As these concerns keep the market volatile in 2024, it could be a wise decision for long-term investors to double up on some quality dividend stocks. Dividend stocks usually not only act as a reliable source of passive income but also protect your invested capital from sudden market ups and downs. When you put the dividend income back into your investment, you can increase your returns and build your wealth over time.
In this article, I’ll talk about two rallying dividend stocks that you can double up on right now and expect to receive a steady income for years to come. Let’s begin.
Headwater Exploration stock
Headwater Exploration (TSX:HWX) is the first stock you may consider doubling up on, as it offers both growth and dividend potential. This Calgary-headquartered energy company is mainly focused on operating its heavy oil reserves in Marten Hills, which have a low-cost structure and a long reserve life. The firm currently has a market cap of $1.8 billion, as its stock trades at $7.43 per share after surging by more than 21% so far this year. At this market price, HWX stock offers an attractive 5.3% annualized dividend yield.

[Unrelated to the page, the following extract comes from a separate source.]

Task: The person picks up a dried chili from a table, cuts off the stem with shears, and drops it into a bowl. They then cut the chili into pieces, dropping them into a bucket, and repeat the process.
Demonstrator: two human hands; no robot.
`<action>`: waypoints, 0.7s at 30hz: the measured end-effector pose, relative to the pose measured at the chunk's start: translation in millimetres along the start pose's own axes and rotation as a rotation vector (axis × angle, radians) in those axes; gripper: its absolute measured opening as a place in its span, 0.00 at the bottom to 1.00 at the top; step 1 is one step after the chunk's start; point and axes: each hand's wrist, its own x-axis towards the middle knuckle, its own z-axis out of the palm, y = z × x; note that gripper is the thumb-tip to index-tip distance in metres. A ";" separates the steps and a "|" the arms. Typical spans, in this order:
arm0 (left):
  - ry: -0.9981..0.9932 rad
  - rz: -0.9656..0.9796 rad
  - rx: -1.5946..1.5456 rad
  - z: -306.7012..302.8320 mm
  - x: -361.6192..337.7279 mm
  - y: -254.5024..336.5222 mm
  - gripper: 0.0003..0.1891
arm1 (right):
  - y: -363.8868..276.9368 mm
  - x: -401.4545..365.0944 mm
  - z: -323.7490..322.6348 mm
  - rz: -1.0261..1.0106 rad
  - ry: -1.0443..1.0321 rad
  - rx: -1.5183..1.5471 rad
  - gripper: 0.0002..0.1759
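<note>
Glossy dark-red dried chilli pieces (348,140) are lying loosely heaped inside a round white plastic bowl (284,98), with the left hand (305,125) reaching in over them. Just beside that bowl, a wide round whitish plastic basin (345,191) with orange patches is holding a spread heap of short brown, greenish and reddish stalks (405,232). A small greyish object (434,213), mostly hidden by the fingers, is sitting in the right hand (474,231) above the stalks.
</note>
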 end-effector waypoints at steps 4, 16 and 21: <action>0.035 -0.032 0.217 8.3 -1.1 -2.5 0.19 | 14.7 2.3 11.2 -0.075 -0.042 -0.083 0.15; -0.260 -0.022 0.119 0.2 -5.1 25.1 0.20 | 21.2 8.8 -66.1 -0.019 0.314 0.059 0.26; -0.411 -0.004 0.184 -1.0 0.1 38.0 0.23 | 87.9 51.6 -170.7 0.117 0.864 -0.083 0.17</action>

In the December 2023 quarter, Headwater’s production reached a record 19,939 barrels of oil equivalent per day, reflecting a solid 28% YoY (year-over-year) increase. Similarly, its adjusted funds flow from operations also jumped to a record of $82 million.
As it continues to focus on the strategic expansion of land assets and successful drilling operations, Headwater’s growing heavy oil production and reserves are likely to accelerate its financial growth further, which could help the share prices of this dividend-paying company continue rallying.
Suncor Energy stock
Another Canadian dividend stock that has been rallying of late is Suncor Energy (TSX:SU). In the last three years, SU stock has gone up by nearly 78%, outperforming the broader market by a big margin. This oil and gas company currently has a market cap of $63.3 billion as its stock trades at $49.16 per share with nearly 16% year-to-date gains. It offers a decent 4.4% annualized dividend yield at the current market price.

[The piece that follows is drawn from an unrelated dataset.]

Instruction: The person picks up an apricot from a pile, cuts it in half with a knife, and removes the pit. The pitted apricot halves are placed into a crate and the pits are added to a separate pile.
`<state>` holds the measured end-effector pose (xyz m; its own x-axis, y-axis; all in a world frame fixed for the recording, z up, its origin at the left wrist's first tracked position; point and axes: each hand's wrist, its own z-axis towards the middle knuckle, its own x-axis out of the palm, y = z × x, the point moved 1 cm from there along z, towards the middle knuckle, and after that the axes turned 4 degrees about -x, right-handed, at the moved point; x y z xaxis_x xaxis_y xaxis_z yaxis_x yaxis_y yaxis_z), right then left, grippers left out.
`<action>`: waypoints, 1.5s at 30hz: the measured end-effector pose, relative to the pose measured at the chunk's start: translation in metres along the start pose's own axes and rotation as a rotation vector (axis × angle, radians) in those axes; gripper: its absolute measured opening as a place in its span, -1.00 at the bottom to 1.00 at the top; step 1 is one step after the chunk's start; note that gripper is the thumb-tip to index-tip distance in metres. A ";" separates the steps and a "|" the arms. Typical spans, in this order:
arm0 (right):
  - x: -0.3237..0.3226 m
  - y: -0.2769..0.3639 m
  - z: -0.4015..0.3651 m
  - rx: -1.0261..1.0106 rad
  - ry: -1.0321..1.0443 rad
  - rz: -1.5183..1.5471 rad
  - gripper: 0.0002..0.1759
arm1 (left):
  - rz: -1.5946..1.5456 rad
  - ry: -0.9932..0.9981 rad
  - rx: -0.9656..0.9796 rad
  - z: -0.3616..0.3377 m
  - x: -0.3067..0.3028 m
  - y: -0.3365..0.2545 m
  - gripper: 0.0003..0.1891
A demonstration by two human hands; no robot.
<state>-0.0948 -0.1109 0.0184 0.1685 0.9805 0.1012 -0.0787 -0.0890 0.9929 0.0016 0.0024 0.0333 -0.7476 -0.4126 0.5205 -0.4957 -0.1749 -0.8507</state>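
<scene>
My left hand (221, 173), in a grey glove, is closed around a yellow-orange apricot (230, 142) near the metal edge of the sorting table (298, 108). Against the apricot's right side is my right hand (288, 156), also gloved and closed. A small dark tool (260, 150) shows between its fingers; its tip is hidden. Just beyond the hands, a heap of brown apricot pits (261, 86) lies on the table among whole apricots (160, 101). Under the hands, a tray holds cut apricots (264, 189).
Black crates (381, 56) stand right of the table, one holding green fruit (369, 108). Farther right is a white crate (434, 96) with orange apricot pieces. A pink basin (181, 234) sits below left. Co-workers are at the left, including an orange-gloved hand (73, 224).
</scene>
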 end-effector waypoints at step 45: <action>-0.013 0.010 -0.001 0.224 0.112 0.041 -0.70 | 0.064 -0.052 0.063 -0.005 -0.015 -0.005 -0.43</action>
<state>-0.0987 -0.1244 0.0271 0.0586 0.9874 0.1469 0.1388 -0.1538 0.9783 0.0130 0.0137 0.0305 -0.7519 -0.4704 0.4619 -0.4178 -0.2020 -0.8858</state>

In 2023, Suncor’s total upstream production stood strong at 745,700 barrels of oil equivalent per day as its combined upgrader utilization reached a record of 92%. Despite that, its revenue for the year slipped 13.4% YoY to $50.7 billion last year due partly to weaker commodity prices. In the last few months, however, crude oil prices have staged a handsome recovery, which should boost Suncor’s financial performance in the coming quarters.
Moreover, Suncor’s diversified operations and strong financial health make it a very reliable dividend stock to hold for the long term.